Wanchojang is the traditional Korean art of creating mats, baskets and boxes from woven sedge (wancho), and is also the name given to master craftsmen of the art.

==History==
Sedge has been a common material for household goods in Korea since the Silla period (57 BCE – 935 CE). Despite the availability of the plant, which grows well in the waterlogged soil of rice paddies, sedge products were highly prized and were used as decoration in royal palaces and given as tribute to other nations. A sedge basket known as a pyebaek dongguri was an important element of the traditional wedding rite, and royal sacrificial ceremonies in the Goryeo period employed sedge weaving as a religious sacrament.

==Construction==
The process of creating sedge products starts with the farming of the raw material. Sedge is planted in April and harvested only a few months later in the summer. The cut stalks are boiled, dried, soaked, and then dried again in a process that, after several repetitions, bleaches them to a shiny white colour. Some strands are dyed to enable coloured highlights and designs in the finished work.

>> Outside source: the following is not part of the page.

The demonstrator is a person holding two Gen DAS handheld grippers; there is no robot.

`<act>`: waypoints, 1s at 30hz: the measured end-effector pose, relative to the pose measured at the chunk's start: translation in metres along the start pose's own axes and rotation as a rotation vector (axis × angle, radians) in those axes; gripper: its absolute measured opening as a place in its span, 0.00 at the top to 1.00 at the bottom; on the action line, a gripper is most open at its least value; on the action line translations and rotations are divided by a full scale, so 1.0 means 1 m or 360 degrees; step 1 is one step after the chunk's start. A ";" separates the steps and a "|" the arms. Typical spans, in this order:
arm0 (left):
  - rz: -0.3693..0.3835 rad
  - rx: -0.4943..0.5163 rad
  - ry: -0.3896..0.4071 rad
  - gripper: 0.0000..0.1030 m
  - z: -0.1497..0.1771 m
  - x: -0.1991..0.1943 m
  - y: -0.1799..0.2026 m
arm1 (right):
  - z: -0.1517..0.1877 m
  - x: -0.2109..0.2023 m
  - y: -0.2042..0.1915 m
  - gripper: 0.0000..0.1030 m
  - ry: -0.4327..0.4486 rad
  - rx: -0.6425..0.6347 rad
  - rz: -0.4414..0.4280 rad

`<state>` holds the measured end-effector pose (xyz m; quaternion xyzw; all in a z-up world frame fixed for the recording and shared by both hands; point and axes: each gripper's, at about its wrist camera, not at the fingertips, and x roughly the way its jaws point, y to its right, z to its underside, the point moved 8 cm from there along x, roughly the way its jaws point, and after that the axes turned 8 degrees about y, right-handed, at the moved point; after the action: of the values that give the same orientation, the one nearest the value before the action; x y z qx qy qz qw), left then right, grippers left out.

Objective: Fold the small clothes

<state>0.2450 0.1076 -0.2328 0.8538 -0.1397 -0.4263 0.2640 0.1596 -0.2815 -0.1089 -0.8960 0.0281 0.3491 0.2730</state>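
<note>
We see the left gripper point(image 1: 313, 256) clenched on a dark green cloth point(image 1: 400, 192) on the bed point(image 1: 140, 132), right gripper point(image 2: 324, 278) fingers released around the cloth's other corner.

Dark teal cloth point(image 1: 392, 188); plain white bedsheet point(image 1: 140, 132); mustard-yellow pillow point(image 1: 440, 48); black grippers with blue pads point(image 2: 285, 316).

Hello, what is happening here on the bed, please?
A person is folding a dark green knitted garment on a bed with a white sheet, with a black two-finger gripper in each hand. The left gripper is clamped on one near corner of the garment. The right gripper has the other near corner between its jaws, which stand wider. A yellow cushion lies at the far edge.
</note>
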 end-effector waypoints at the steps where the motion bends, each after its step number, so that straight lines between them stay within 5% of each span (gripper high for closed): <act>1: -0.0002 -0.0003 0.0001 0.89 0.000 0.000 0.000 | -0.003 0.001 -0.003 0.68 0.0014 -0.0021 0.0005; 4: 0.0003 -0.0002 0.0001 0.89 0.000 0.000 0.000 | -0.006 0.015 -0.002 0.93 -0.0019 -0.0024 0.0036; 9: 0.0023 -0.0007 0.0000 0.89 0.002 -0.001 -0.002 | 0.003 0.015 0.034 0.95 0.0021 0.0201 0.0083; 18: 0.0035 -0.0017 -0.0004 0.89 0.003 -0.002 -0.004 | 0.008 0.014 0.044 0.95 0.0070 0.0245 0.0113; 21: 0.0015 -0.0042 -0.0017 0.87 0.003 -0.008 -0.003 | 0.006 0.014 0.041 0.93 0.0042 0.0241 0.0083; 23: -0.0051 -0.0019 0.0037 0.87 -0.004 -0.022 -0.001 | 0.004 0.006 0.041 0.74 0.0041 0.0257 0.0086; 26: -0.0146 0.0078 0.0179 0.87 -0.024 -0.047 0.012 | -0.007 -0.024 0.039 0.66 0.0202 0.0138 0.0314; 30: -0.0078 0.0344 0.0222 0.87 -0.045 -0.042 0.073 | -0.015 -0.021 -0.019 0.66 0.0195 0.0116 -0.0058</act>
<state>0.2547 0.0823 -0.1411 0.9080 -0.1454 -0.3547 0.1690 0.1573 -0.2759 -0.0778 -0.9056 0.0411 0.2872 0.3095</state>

Two principal methods for weaving the sedge exist: one involving the use of tools or machines, the other performed entirely by hand. These are sometimes referred to as "close" and "sparse" weaving. Machine weaving is predominantly used for making mats, whilst boxes, bowls and baskets require hand weaving. A basic frame (no) is created first, comprising interwoven sedge strands; the samori, or vertical sections, are then woven into this. At this stage, images, patterns and characters are incorporated into the design, in a process called tteumjil. The process of creation is lengthy, taking up to two weeks for the construction of a hand-made sajuham ("three-tiered box").

==Yi Sang-jae==
The current master of wanchojang is Yi Sang-jae from Ganghwado, an area that has long been a site of sedge cultivation and weaving. Born in 1943, he has been working in sedge for over 50 years, and has had his works exhibited in Japan and the UK. Yi, along with the art of wanchojang itself, was designated in 1996 as an Important Intangible Cultural Asset.